NLP models NPA summit

What is NLP?

Natural Language Processing (NLP) is a part of computer science and artificial intelligence (AI), which gives the machines the ability to read, understand and derive the meaning from human language. This ability of machines facilitates many services which we use in our daily life maybe without noticing. When you type half of the word while chatting, nowadays all smart phones can complete your words before you finish it. There is an automatic grammar corrector in most email providers as well. All these tools have an NLP algorithm behind the scenes.  

If you have a business use-case where you need to build an NLP model, how would you start and end the lifecycle of the model? 

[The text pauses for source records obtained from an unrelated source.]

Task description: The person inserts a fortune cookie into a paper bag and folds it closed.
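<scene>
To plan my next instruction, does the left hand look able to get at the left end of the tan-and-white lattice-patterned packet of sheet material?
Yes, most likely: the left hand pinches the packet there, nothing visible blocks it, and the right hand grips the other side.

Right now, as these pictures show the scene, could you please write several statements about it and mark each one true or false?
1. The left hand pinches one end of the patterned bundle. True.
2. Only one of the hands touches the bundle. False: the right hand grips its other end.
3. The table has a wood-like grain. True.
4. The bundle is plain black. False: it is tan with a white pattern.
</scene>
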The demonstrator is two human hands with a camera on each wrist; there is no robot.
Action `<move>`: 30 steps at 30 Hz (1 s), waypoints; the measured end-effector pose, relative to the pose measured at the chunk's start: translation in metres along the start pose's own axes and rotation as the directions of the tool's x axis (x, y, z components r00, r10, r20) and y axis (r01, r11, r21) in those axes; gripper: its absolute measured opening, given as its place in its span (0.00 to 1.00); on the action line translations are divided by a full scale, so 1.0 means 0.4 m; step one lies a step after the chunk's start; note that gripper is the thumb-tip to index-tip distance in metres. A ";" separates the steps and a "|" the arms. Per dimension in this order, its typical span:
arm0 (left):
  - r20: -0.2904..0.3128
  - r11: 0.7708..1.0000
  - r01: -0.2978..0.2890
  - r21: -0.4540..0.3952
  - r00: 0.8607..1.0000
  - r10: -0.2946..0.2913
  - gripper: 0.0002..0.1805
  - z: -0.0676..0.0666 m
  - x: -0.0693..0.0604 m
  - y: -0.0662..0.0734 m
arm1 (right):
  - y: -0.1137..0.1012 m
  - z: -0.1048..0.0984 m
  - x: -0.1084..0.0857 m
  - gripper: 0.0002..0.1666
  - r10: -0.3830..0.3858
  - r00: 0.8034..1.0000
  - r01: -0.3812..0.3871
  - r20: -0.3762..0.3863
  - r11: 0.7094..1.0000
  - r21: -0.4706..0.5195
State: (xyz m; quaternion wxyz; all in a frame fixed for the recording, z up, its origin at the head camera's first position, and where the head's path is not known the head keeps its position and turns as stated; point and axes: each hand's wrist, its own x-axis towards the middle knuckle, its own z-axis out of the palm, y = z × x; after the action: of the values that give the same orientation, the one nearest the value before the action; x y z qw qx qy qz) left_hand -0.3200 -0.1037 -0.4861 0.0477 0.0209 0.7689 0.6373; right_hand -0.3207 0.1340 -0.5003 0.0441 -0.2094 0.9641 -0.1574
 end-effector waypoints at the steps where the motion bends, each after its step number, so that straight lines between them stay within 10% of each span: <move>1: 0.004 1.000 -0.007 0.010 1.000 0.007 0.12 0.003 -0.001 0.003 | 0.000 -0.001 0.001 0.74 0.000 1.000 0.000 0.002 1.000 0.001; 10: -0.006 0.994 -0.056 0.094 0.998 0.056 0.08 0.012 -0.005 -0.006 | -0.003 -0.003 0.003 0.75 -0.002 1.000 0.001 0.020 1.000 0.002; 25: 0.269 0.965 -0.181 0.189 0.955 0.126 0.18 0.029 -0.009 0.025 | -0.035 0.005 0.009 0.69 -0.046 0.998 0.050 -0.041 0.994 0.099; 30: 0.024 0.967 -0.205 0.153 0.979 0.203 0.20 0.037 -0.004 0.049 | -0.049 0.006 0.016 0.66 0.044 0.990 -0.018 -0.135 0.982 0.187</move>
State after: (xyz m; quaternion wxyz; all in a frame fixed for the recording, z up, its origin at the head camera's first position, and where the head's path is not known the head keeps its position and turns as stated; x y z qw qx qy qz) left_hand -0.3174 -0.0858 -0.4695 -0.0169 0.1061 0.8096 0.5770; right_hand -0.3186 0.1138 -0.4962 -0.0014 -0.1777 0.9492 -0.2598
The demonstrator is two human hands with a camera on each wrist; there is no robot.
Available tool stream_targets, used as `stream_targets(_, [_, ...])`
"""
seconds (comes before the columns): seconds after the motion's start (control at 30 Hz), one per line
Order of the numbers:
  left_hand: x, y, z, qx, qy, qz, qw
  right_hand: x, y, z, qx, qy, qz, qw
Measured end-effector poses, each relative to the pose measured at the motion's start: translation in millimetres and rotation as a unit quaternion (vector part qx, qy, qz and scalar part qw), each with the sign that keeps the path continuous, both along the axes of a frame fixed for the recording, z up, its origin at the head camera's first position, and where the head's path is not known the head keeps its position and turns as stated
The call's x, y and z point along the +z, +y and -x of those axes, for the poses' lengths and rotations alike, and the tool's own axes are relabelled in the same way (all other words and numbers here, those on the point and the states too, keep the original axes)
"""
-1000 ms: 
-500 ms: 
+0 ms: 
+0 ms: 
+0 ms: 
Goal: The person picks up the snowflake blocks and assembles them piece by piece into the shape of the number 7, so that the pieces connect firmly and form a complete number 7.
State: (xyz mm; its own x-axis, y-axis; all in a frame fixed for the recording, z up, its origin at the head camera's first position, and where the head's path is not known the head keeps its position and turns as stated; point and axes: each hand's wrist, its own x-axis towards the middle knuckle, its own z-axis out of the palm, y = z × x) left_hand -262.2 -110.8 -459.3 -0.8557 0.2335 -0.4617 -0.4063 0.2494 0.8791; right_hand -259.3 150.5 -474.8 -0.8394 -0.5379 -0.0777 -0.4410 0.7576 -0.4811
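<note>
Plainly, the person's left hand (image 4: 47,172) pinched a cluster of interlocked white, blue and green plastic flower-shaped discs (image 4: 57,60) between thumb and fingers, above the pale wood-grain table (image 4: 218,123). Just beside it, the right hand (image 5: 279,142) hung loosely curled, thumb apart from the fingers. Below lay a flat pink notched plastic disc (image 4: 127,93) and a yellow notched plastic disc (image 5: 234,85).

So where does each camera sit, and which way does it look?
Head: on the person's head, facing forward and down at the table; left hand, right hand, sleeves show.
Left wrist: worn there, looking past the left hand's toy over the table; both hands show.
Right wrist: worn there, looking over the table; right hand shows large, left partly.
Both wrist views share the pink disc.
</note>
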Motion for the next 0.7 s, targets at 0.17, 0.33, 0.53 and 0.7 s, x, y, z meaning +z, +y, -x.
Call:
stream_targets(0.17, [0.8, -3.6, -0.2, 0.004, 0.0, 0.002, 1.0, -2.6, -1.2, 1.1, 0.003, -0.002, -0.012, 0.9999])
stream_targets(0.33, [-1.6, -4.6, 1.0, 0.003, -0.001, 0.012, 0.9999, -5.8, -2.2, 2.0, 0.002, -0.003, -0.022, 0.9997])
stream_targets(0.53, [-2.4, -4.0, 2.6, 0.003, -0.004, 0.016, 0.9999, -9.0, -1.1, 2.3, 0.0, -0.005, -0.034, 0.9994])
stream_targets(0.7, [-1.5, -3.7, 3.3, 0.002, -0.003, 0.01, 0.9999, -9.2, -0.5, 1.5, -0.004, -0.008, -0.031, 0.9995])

Let’s address first a business use case in which we use NLP at the People Analytics Team of ING. We apply NLP algorithms on survey data to get insights from employee feedback more efficiently. The challenge to deal with in this use case is evaluating unstructured text feedback in the most efficient way. Having an automatized evaluation system with NLP models that assigns topic and sentiment of the feedback is considered as the solution to this challenge.

Business Use Case: Getting insights from employees continuously
Figure 1: The business use case: Getting insights from the employees continuously

To achieve this aim, we have built a topic and sentiment model separately by using NLP. In this article, I would like to give you a general sense about all stages of the full life cycle of models and main takeaways from what we experienced during our journey. We consider 4 main stages of the full life cycle to build and maintain topic and sentiment models: development, validation, deployment and monitoring of the models.

Model Ethics
Figure 2: Full lifecycle of models

1. Development of the models 

Development stage is the first focus and probably the most time-consuming stage. It starts with the designing and developing the modelling steps which include data, methodology and performance metrics by considering the limitations. 

To give a more solid explanation, let’s focus on our sentiment model and how we develop it. 

Data: We have unstructured text data with some irrelevant or sensitive info (e.g., emails, corporate keys) in multiple languages. We cleaned the text data first, then applied a translation step to have all comments in English. 

Limitation: Inability to use the best performing online translation APIs due to security reasons.

Solution: Using offline translation package which performs sufficiently on selection of languages.

Methodology: There are supervised, semi-supervised and unsupervised approaches you can use to predict the sentiment of text data. We started with an unsupervised method since we didn’t have annotated data and observed that it is not performing very well. This made us launch annotation rounds to label a small number of feedback manually. 

Limitation:  Not having correct sentiment labels in the data.

Solution: Starting with the simple approach and switching to a more complex and time consuming one which is manual labelling and building supervised approach.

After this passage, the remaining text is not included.